Task to carry out ->
Using the data below, set down every line from the one containing "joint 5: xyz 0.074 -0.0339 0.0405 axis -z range" through the one containing "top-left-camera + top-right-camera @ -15", inclusive and unchanged. Pictures are to be skipped.

Collected data entries

++++

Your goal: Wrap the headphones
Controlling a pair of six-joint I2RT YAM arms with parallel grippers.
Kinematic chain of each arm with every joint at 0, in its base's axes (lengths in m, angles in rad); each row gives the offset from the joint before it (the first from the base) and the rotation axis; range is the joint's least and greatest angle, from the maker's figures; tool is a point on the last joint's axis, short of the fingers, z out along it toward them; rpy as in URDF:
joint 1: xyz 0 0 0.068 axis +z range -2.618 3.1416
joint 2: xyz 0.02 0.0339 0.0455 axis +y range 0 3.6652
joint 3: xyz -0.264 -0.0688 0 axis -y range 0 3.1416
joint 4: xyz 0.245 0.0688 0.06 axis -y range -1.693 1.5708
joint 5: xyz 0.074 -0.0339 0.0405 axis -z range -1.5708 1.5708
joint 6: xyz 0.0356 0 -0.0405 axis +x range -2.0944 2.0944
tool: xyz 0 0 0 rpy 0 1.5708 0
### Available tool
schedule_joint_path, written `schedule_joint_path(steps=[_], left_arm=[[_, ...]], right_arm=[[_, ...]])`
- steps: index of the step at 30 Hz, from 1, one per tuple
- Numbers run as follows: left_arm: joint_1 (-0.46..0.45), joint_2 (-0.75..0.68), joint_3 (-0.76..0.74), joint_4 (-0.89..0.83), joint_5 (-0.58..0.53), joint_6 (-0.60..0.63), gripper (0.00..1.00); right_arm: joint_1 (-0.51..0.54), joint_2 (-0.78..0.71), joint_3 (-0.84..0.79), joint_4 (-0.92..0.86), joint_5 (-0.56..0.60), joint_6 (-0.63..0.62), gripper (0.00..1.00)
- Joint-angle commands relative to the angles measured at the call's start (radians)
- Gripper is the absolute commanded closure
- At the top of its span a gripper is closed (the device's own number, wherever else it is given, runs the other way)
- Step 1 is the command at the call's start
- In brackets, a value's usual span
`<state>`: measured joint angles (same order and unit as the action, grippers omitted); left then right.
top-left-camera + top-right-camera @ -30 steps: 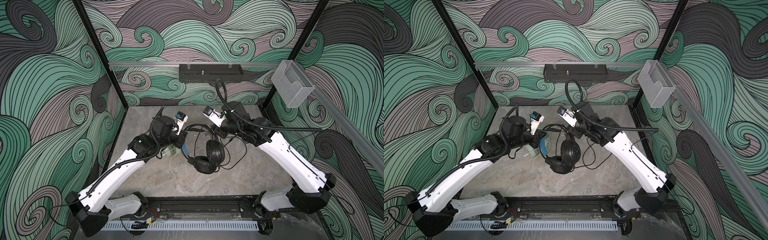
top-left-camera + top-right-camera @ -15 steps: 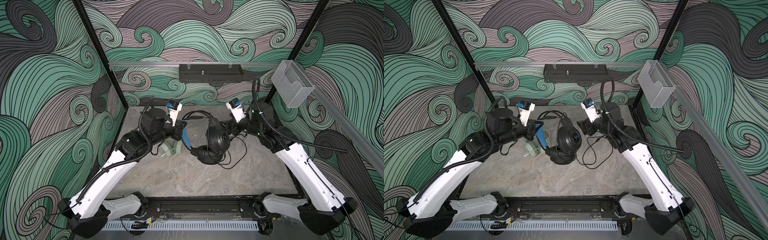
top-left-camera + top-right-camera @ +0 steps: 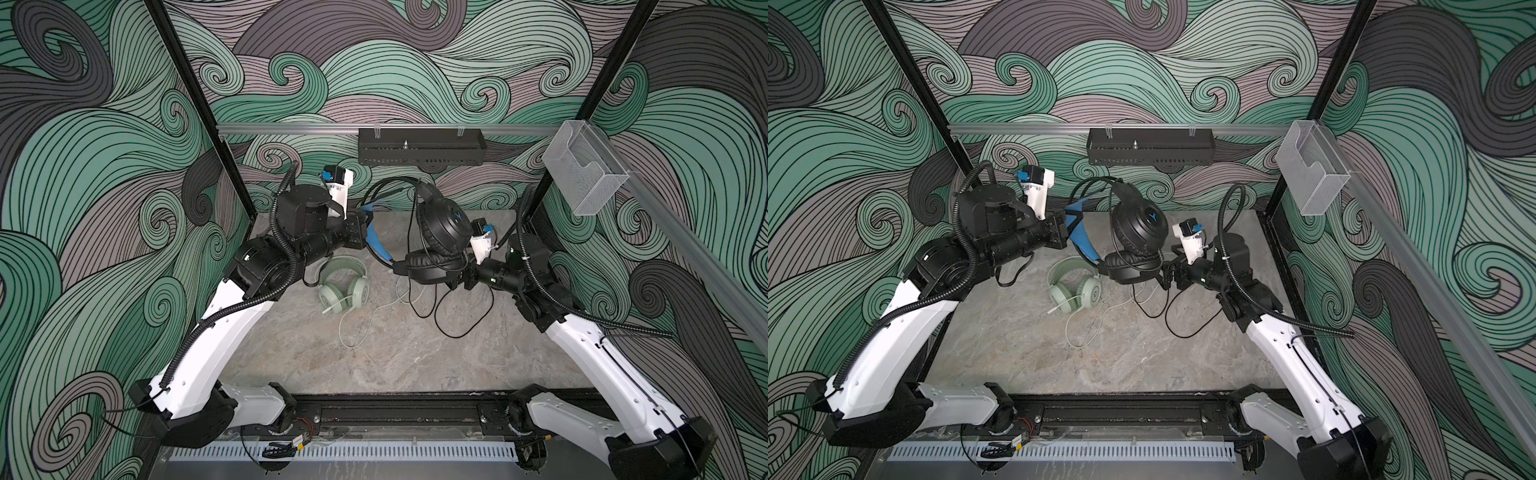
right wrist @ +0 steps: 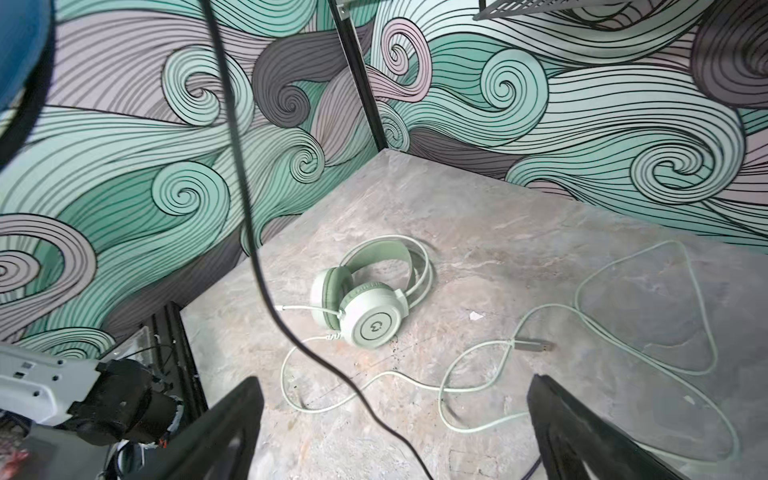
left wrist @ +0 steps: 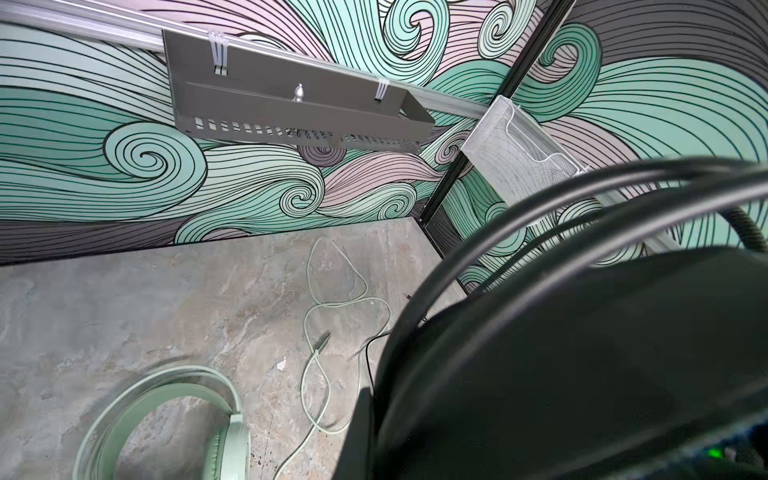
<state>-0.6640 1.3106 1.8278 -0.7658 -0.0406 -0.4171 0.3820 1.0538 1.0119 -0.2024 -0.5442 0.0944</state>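
Left gripper (image 3: 360,227) pinches the black headset (image 3: 444,232) by its blue headband (image 3: 378,245), clear of the surface (image 3: 395,353). Right gripper (image 4: 395,380) spread, just beside the lower ear cup (image 3: 434,268) (cable (image 3: 461,328) dangling).

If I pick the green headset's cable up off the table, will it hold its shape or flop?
Probably floppy: the cable lies in loose, wandering loops on the table. It looks thin, so likely light and apt to trail. The green headset at its end might drag along.
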Motion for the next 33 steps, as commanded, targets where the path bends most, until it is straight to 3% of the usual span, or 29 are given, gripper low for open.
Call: schedule_joint_path(steps=[1,20,29,33], left_arm=[[0.0,0.006,0.071,0.014,-0.022,-0.061,1.0],[0.023,0.057,0.153,-0.018,0.027,-0.118,1.0],[0.032,0.062,0.173,-0.014,0.046,-0.142,1.0],[0.039,0.062,0.178,-0.015,0.057,-0.15,1.0]], right_arm=[[-0.003,0.011,-0.019,0.13,-0.109,0.058,0.01],[0.074,0.273,-0.04,0.399,-0.219,0.164,0.05],[0.08,0.37,-0.086,0.481,-0.253,0.2,0.19],[0.078,0.437,-0.119,0.575,-0.289,0.256,0.32]])
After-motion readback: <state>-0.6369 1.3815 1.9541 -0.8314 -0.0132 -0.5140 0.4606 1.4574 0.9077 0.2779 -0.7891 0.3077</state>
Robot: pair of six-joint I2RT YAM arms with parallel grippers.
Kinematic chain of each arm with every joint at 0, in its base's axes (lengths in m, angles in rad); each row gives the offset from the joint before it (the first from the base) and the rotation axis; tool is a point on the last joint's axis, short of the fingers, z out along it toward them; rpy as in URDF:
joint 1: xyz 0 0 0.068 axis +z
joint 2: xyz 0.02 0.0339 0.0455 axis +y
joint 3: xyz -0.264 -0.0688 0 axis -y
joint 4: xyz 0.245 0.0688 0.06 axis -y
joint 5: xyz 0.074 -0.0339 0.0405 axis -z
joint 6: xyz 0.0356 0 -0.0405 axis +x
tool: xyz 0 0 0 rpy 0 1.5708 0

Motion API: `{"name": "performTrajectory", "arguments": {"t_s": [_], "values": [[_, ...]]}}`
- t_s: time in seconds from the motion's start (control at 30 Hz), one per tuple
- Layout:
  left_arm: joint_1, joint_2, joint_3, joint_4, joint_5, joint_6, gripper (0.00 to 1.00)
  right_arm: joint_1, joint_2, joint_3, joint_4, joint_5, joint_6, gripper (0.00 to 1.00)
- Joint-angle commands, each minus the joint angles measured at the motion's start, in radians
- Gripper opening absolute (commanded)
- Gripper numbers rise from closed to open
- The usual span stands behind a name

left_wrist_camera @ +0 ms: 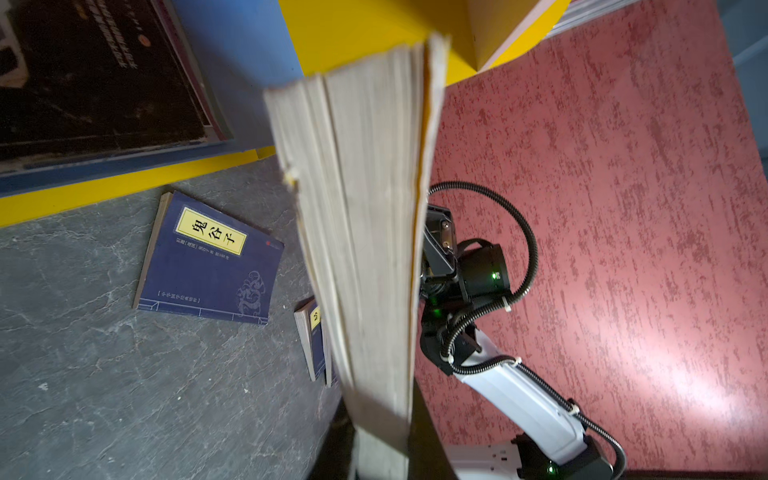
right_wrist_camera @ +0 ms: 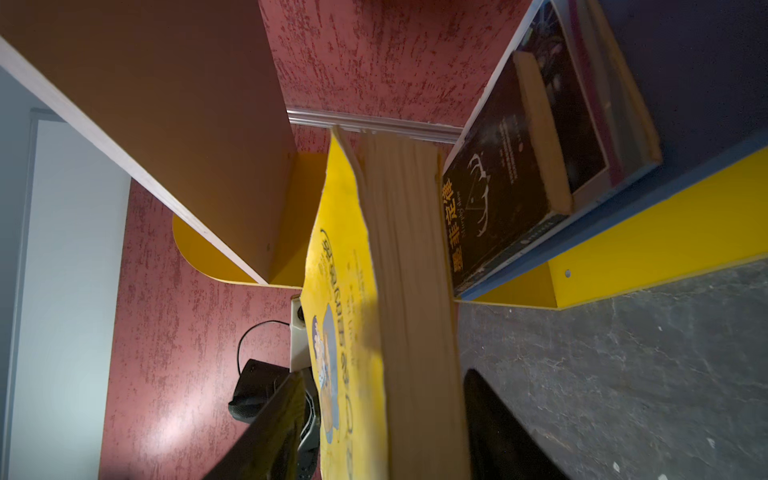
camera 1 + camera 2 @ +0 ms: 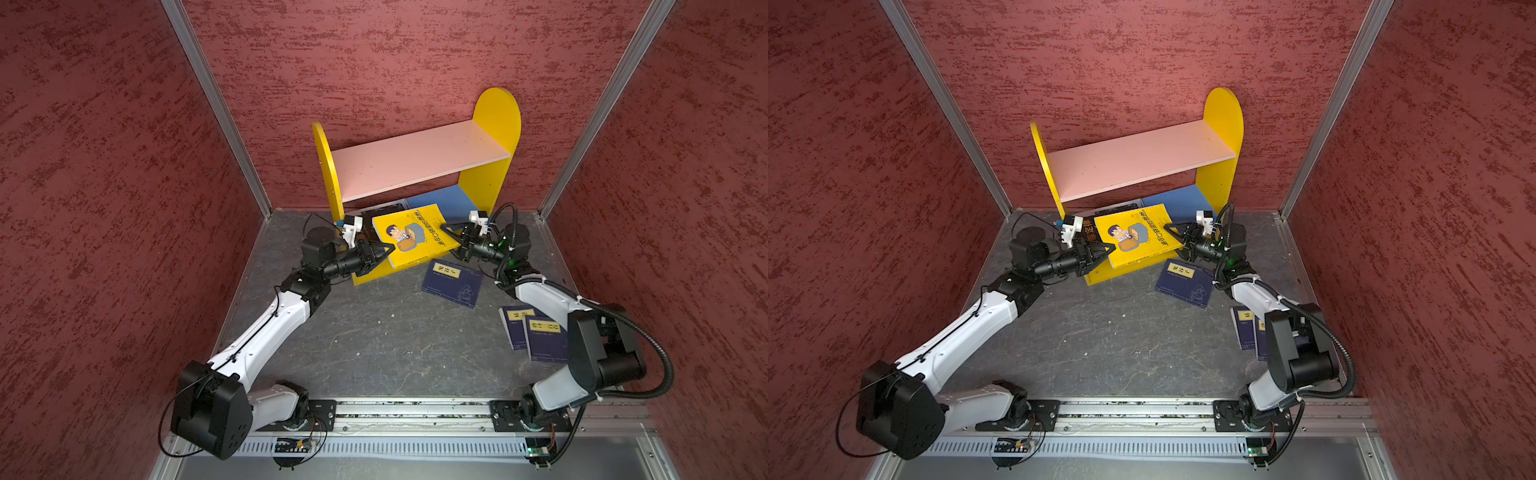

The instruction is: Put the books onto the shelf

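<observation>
The yellow book with the cartoon man (image 3: 411, 237) (image 3: 1133, 237) hangs tilted in front of the shelf (image 3: 419, 162) (image 3: 1138, 162), over its lower blue board (image 3: 451, 198). My left gripper (image 3: 388, 249) (image 1: 380, 453) is shut on the book's near left corner. My right gripper (image 3: 446, 230) (image 2: 386, 436) stands open around the right edge, with both fingers clear of the pages (image 2: 407, 291). A black book with an orange title (image 3: 1090, 235) (image 2: 498, 208) lies on the blue board on top of another book. The pink upper board is bare.
One navy book with a yellow label (image 3: 453, 282) (image 1: 208, 257) lies on the grey floor in front of the shelf. Two more navy books (image 3: 532, 332) overlap beside the right arm's elbow. Red walls close in on three sides.
</observation>
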Motion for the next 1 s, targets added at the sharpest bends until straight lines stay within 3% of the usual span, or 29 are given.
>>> {"name": "performTrajectory", "arguments": {"t_s": [0.0,0.23,0.33,0.43,0.57,0.67,0.83,0.97], "values": [[0.02,-0.056,0.057,-0.017,0.08,0.103,0.0,-0.006,-0.021,0.035,0.061,-0.112,0.0,0.52],[0.066,-0.055,0.062,-0.012,0.086,0.107,0.0,-0.011,-0.071,0.056,-0.122,-0.11,-0.089,0.25],[0.083,-0.041,0.085,-0.001,0.094,0.106,0.0,-0.011,-0.086,0.068,-0.123,-0.081,-0.088,0.2],[0.093,-0.031,0.11,-0.016,0.086,0.11,0.14,-0.012,-0.089,0.095,-0.153,-0.044,-0.104,0.16],[0.123,-0.057,0.113,-0.052,0.068,0.127,0.63,-0.016,-0.072,0.139,-0.181,0.001,-0.127,0.15],[0.161,-0.11,0.113,-0.128,0.036,0.161,0.87,-0.017,-0.03,0.195,-0.226,0.037,-0.16,0.15],[0.257,-0.193,0.16,-0.306,0.01,0.233,0.99,-0.017,0.056,0.293,-0.238,0.042,-0.18,0.15],[0.347,-0.232,0.185,-0.433,-0.033,0.287,1.0,-0.01,0.134,0.375,-0.258,0.036,-0.199,0.15]]}}
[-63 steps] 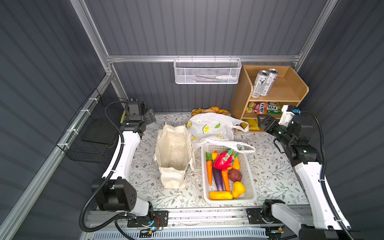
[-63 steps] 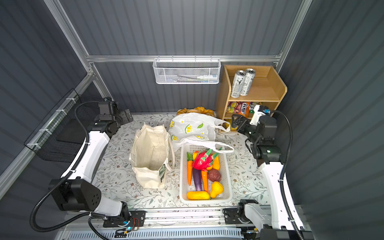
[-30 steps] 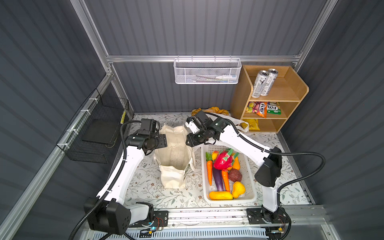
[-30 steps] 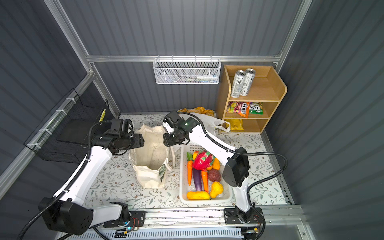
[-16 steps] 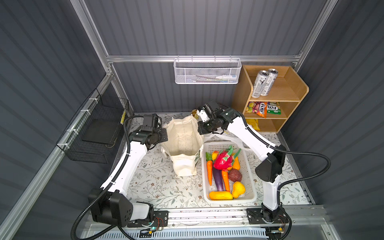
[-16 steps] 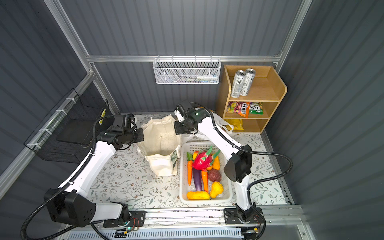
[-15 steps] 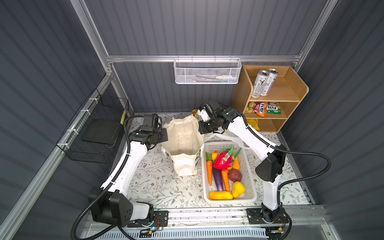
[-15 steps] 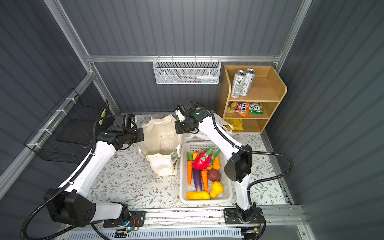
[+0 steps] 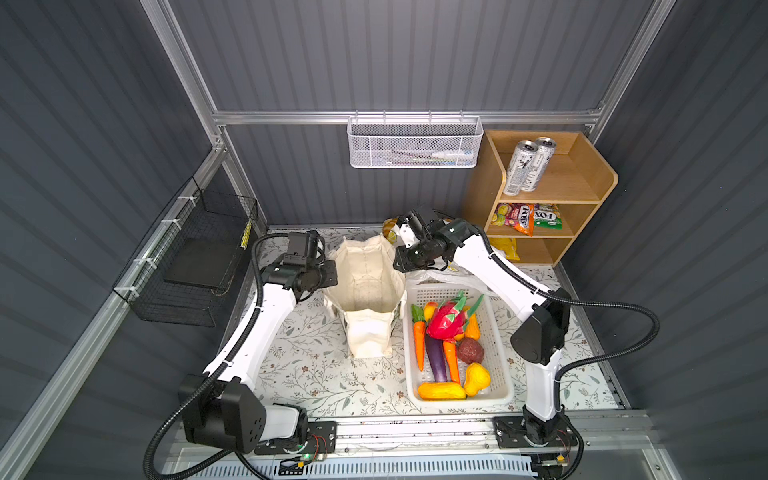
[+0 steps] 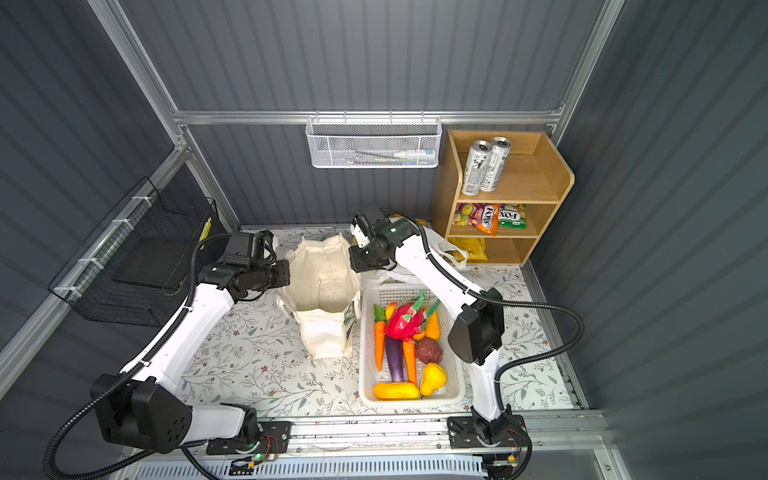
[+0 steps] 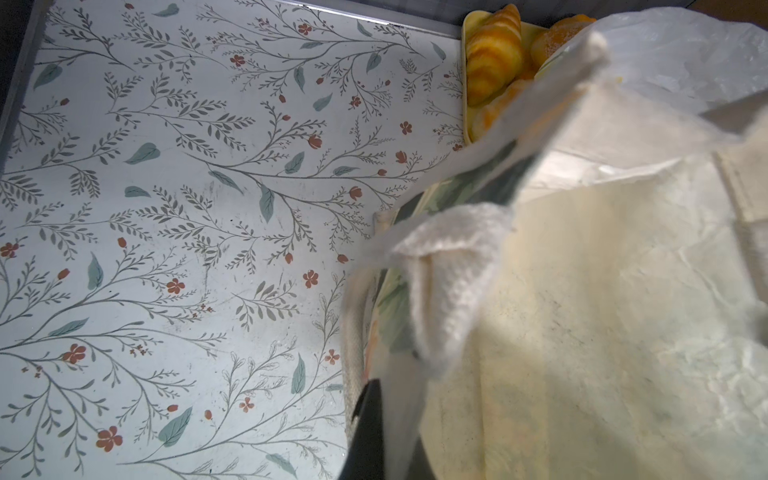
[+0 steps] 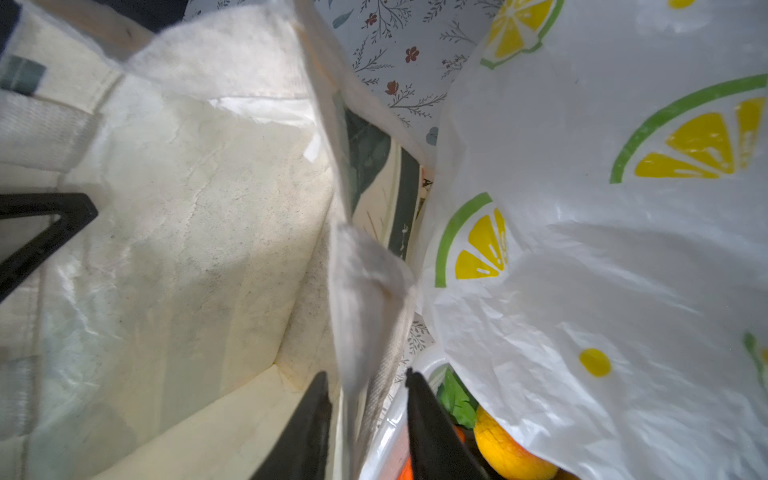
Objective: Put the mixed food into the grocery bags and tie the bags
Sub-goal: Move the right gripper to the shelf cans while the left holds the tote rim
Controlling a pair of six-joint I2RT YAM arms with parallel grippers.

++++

Answer box ->
joint 5: xyz 0.074 -0.0339 0.0405 axis -z range -1.5708 1.5708
joint 6: xyz 0.0356 0 -0.0405 axis +x range -2.0944 2.0944
tool: xyz 0 0 0 rpy 0 1.5708 0
### Available tool
schedule_joint_path, written `schedule_joint_path(steps=[_], left_arm=[[_, ...]], right_arm=[[_, ...]])`
- steps: index of the step at 30 Hz, from 1, one per tuple
- Numbers run as follows: left_arm: joint_1 (-0.46..0.45), joint_2 (-0.75..0.68), joint_3 (-0.76..0.74), joint_4 (-0.89..0.83), joint_5 (-0.58..0.53), joint_6 (-0.60..0.63), gripper (0.00..1.00); right_arm: joint_1 (-0.51..0.54), joint_2 (-0.78..0.71), joint_3 (-0.84..0.79), joint_4 (-0.92..0.86), joint_5 (-0.56..0.60), joint_6 (-0.63..0.62), gripper (0.00..1.00)
- Joint-angle commands relative to the angles measured at the call's start (radians)
- Gripper is the absolute commanded closure
- At the top of its span a gripper is closed (the device's own number, wherever else it is given, runs the other way)
- Step 1 is the command at the call's start
- In brackets, a value's usual span
`<state>`: measured joint angles (same order and unit as the action, grippers omitted); left then right.
top-left-camera + top-right-camera @ -30 steps: 
top-left-camera + top-right-camera @ -15 steps: 

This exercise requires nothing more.